Ein zweiter Gedanke soll der architektonischen Moderne gelten. Ich werde auch weiterhin dafür streiten, dass wir in Potsdams Mitte mehr Mut zu dieser Moderne haben. Knobelsdorff, der großartige, hat doch auch nicht „retro“ gebaut! Er hat Altes mit Neuem verbunden, hat einem zukunftsgewissen Geist architektonische Gestalt verliehen. Und wie steht es mit diesem Geist heute? Da er sich doch allzu oft in die bloße Kopie des 18. Jahrhunderts zu flüchten versucht? Niekisch hat in Dresden die Moderne übrigens im dortigen Landtag gefunden. Da sind wir einer Meinung: Das ist ein gelungener Bau, ein Anbau an das Gebäude der SED-Bezirksleitung Dresden.
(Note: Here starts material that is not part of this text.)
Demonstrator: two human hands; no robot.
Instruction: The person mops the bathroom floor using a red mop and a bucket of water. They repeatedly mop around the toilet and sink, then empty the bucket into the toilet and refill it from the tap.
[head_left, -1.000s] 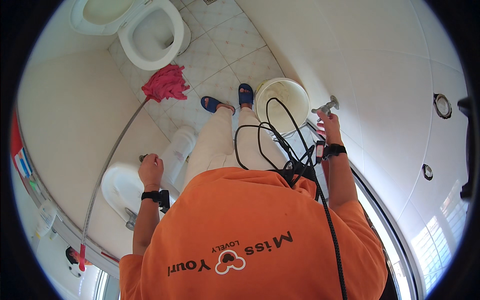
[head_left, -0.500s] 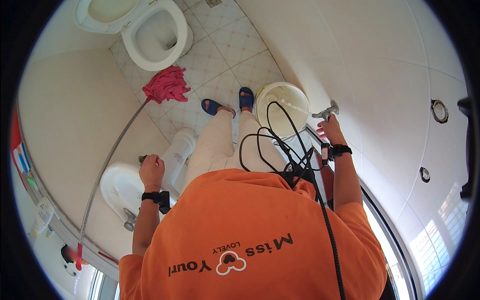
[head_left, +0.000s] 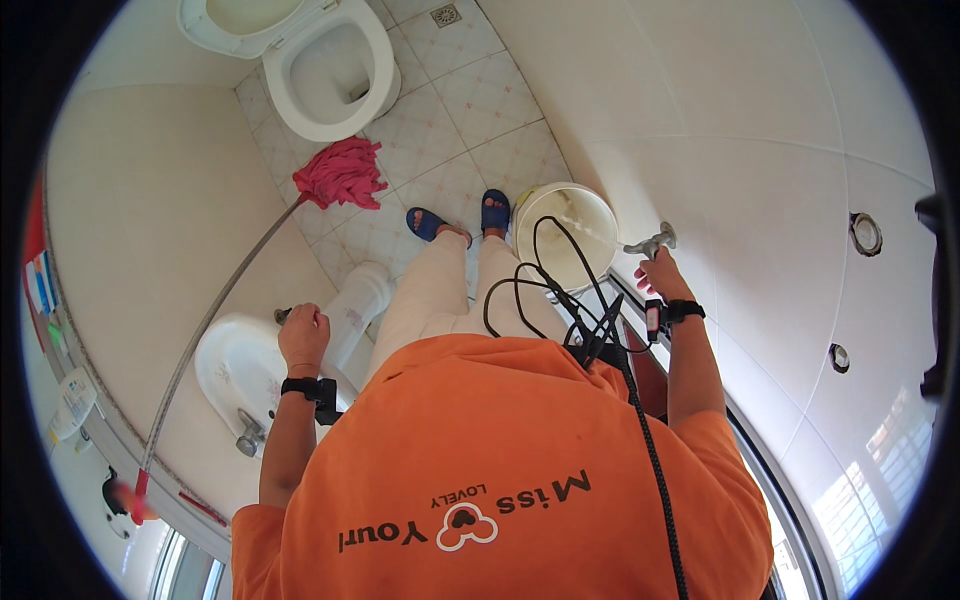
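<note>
My right hand (head_left: 660,274) is at a metal tap (head_left: 652,242) on the right wall, its thumb side against the tap and the other fingers curled below. Water runs from the tap into a white bucket (head_left: 564,250) standing on the floor beside my feet. My left hand (head_left: 303,334) hangs over the far edge of a white washbasin (head_left: 228,375), fingers curled in. A small dark fitting (head_left: 282,315) shows right beside its knuckles; whether the hand touches it, or holds anything, is hidden.
A pink mop head (head_left: 342,174) lies on the tiles in front of a toilet (head_left: 335,75) with its lid up; its long handle (head_left: 215,305) leans along the left wall. Black cables (head_left: 560,275) dangle in front of my legs. A floor drain (head_left: 446,15) is farther off.
The view has shifted slightly. My right hand stays at the tap, and water still flows into the bucket. My left hand keeps nearly the same place and curl.
</note>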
Und ein gelungener Bau der Moderne in Dresden ist mir auch die Neue Synagoge. Ich weiß, der Streit darum ist kein kleiner. Aber er lohnt sich, dieser Streit! Die Synagoge setzt Zeichen, mahnt und regt an und lädt ein zugleich. Und so wäre ich froh, wenn bei den Planungen für Potsdams Mitte der Neuen Synagoge der ihr gebührende Raum gewidmet würde. Sie gehört dort hin, diese Neue Synagoge, hier steht die öffentliche Hand in der Pflicht, und hier vor allem hat die von Niekisch geforderte Spendenbereitschaft Gelegenheit, sich zu entfalten.
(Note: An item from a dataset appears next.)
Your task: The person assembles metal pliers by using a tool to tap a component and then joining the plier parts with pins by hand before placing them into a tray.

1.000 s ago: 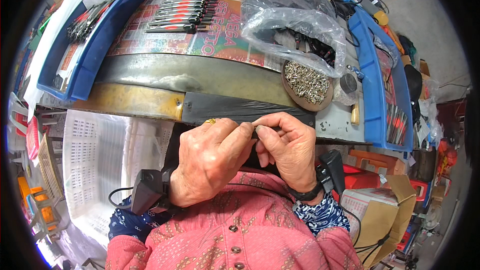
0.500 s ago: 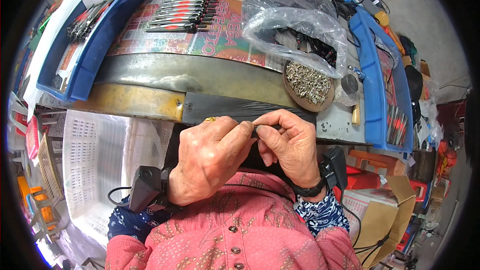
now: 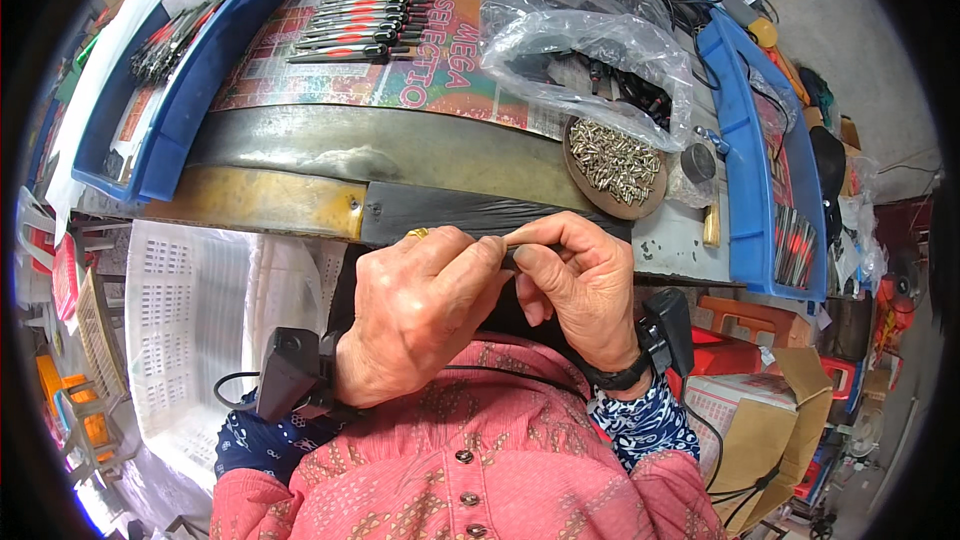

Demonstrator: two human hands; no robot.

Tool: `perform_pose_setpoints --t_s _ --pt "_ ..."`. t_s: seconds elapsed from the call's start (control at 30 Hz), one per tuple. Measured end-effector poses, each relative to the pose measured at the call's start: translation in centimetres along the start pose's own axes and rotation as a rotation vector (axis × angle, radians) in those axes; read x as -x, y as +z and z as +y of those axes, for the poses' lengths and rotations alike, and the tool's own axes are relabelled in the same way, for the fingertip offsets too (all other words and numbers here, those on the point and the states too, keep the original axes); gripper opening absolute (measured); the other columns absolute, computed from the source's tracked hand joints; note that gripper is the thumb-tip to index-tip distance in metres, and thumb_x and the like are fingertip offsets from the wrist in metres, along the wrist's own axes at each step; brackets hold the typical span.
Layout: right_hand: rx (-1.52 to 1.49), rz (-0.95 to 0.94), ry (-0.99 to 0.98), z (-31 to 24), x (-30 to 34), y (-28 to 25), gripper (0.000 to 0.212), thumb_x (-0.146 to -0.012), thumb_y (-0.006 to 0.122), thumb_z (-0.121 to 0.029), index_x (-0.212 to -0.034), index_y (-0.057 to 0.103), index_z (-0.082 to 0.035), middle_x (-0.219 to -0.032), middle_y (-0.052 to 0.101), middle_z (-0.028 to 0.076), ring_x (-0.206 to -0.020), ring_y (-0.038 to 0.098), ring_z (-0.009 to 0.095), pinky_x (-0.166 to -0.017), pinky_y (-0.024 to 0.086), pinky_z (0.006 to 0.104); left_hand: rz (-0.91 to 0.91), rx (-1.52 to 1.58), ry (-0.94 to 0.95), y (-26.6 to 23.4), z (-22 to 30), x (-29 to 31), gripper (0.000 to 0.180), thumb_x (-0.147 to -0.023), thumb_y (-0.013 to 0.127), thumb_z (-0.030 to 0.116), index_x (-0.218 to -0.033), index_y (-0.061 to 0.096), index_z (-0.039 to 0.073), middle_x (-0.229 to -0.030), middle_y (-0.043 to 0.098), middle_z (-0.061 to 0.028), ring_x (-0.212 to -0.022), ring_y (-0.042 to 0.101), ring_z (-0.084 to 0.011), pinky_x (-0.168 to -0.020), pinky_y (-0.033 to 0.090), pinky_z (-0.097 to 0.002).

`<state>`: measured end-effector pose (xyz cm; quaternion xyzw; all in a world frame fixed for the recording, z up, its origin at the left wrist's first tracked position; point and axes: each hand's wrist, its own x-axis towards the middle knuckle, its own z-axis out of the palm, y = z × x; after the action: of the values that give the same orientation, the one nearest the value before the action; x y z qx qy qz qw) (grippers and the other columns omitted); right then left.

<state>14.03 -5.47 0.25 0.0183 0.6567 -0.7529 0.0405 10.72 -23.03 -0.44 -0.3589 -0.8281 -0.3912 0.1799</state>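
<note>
At the table's near edge my left hand and my right hand meet fingertip to fingertip. Both are closed on a small dark piece, mostly covered by the fingers, so its kind cannot be made out. Just beyond my right hand sits a round brown dish heaped with small silvery metal parts. A clear plastic bag with black parts in it lies behind the dish. Farther back, a row of red, black and silver pen-like pieces is laid out on a printed sheet.
Blue trays stand at the left and right, holding thin pen-like pieces. A small jar with a dark lid is beside the dish. Below the edge are a white plastic basket at left and an open cardboard box at right.
The fingers of my right hand have shifted slightly around the dark piece, and less of it shows now. Both hands stay together in nearly the same place.
</note>
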Motion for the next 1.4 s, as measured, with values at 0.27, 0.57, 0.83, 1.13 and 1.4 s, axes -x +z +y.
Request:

Zum Schluss ein Satz zum Wohneigentum in beiden Städten. Dresden hat sich durch den Verkauf seines städtischen Wohneigentums schuldenfrei gemacht. Ich halte diesen Weg für falsch und finde es richtig, dass bisher in Potsdam nicht ähnliche Wege vorgeschlagen worden sind. Die öffentliche Hand hat die Pflicht, auch für all jene zu sorgen, die den Turbulenzen des privaten Wohnungsmarktes nicht gewachsen sind. Eine Stadt muss immer eine Stadt für alle sein, die in ihr leben. Das sollten wir in der Debatte um die Wiedergewinnung der Mitte nicht vergessen.